I have a WAV file which I would like to visualize in the frequency domain. Next, I would like to write a simple script that takes in a WAV file and outputs whether the energy at a certain frequency "F" exceeds a threshold "Z" (whether a certain tone has a strong presence in the WAV file). There are a bunch of code snippets online that show how to plot an FFT spectrum in Python, but I don't understand a lot of the steps.

  1. I know that wavfile.read(myfile) returns the sampling rate (fs) and the data array (data), but when I run an FFT on it (y = numpy.fft.fft(data)), what units is y in?
  2. To get the array of frequencies for the x-axis, some posters do this where n = len(data):

    X = numpy.linspace(0.0, 1.0/(2.0*T), n/2)

    and others do this:

    X = numpy.fft.fftfreq(n) * fs)[range(n/2)]

    Is there a difference between these two methods and is there a good online explanation for what these operations do conceptually?

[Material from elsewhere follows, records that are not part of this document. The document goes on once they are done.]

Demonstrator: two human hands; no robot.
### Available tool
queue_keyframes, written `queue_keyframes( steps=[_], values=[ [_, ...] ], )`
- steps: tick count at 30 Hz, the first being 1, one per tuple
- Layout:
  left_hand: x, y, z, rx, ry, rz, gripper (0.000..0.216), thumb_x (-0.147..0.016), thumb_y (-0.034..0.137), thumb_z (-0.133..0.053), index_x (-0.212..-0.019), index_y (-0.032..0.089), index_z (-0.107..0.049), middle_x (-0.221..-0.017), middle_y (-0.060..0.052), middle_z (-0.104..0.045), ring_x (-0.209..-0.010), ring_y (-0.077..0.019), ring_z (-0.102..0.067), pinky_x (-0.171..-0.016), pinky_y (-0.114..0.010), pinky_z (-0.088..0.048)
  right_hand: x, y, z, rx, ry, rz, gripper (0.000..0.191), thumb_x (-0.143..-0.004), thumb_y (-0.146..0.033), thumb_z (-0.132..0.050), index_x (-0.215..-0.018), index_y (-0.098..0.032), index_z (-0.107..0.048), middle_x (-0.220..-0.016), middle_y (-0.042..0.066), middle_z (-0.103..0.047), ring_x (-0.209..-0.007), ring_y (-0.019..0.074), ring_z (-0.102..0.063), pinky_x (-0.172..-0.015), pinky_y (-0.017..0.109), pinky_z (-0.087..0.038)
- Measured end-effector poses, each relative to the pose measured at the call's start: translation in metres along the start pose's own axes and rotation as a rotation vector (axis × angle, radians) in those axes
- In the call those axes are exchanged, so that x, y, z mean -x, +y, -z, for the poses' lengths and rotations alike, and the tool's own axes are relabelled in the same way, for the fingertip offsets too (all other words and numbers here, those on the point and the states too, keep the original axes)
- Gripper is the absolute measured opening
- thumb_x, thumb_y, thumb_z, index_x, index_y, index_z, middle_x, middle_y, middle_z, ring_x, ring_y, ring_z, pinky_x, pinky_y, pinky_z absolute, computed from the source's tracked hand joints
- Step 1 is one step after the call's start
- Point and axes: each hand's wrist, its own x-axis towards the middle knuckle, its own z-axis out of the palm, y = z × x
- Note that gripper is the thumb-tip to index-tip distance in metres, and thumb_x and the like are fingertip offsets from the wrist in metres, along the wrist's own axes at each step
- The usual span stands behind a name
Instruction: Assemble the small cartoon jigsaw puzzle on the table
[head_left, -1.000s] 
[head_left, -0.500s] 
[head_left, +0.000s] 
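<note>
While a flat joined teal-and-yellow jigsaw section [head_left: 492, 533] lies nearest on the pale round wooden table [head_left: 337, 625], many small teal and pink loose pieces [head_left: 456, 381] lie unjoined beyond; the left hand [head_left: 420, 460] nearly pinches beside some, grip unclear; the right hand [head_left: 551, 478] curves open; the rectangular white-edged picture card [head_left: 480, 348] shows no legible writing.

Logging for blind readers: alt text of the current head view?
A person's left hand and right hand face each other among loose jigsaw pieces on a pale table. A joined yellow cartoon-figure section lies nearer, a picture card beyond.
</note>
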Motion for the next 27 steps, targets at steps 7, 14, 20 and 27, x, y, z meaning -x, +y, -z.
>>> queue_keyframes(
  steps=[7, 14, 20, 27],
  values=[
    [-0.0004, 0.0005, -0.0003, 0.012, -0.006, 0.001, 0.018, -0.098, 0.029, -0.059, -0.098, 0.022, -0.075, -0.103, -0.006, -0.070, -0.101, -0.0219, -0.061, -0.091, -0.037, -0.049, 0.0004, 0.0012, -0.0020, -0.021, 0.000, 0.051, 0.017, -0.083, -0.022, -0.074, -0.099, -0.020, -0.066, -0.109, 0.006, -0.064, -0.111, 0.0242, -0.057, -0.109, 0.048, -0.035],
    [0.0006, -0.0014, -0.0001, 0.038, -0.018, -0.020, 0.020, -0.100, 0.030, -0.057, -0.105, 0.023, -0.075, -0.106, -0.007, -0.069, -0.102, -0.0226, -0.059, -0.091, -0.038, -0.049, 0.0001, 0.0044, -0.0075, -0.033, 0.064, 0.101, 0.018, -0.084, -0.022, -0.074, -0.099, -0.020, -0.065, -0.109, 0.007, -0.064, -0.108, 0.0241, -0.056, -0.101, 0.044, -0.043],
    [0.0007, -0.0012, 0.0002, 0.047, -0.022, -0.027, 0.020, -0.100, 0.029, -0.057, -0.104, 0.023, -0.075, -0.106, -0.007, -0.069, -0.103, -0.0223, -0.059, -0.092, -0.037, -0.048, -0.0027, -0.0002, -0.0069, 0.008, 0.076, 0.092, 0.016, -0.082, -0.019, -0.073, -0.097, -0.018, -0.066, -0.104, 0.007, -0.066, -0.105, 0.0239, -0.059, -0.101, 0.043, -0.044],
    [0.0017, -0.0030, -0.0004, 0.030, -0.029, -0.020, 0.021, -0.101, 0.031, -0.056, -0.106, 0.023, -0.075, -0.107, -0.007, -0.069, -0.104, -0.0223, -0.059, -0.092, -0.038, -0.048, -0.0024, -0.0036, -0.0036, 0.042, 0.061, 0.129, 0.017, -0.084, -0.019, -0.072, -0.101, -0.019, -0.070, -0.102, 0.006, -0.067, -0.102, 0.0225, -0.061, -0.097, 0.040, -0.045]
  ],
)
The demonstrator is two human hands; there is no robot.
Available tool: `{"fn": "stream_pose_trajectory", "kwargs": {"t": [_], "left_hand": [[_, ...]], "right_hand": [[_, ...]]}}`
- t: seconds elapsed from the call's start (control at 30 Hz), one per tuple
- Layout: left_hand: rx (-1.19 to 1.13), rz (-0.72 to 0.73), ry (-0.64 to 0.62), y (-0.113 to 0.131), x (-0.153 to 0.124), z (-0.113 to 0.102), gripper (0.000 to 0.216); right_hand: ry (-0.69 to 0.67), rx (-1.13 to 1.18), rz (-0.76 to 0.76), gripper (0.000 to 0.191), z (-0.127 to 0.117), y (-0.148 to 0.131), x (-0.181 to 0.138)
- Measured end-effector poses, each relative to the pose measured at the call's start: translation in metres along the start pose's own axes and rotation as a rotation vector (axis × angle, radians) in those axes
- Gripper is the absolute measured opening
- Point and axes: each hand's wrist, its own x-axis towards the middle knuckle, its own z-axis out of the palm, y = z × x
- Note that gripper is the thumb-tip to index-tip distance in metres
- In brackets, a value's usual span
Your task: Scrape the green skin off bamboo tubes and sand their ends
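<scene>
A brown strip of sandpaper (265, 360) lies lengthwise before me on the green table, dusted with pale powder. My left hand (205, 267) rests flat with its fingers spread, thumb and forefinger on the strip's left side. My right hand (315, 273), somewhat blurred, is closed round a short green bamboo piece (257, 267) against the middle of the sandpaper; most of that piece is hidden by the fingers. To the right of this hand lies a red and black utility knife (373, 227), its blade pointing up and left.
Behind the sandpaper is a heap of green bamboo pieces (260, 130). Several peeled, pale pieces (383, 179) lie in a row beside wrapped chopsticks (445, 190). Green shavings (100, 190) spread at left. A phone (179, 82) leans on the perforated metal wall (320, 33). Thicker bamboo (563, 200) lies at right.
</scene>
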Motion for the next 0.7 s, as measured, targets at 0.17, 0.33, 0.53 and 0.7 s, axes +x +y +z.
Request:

  3. Some of the online tutorials about FFTs mention windowing, but not a lot of posters use windowing in their code snippets. I see that numpy has a numpy.hamming(N), but what should I use as the input to that method and how do I "apply" the output window to my FFT arrays?
  4. For my threshold computation, is it correct to find the frequency in X that's closest to my desired tone/frequency and check if the corresponding element (same index) in Y has an amplitude greater than the threshold?
1

1 Answers

1
votes
  1. FFT data is in units of normalized frequency where the first point is 0 Hz and one past the last point is fs Hz. You can create the frequency axis yourself with linspace(0.0, (1.0 - 1.0/n)*fs, n). You can also use fftfreq but the components will be negative.

  2. These are the same if n is even. You can also use rfftfreq I think. Note that this is only the "positive half" of your frequencies, which is probably what you want for audio (which is real-valued). Note that you can use rfft to just produce the positive half of the spectrum, and then get the frequencies with rfftfreq(n,1.0/fs).

  3. Windowing will decrease sidelobe levels, at the cost of widening the mainlobe of any frequencies that are there. N is the length of your signal and you multiply your signal by the window. However, if you are looking in a long signal you might want to "chop" it up into pieces, window them, and then add the absolute values of their spectra.

  4. "is it correct" is hard to answer. The simple approach is as you said, find the bin closest to your frequency and check its amplitude.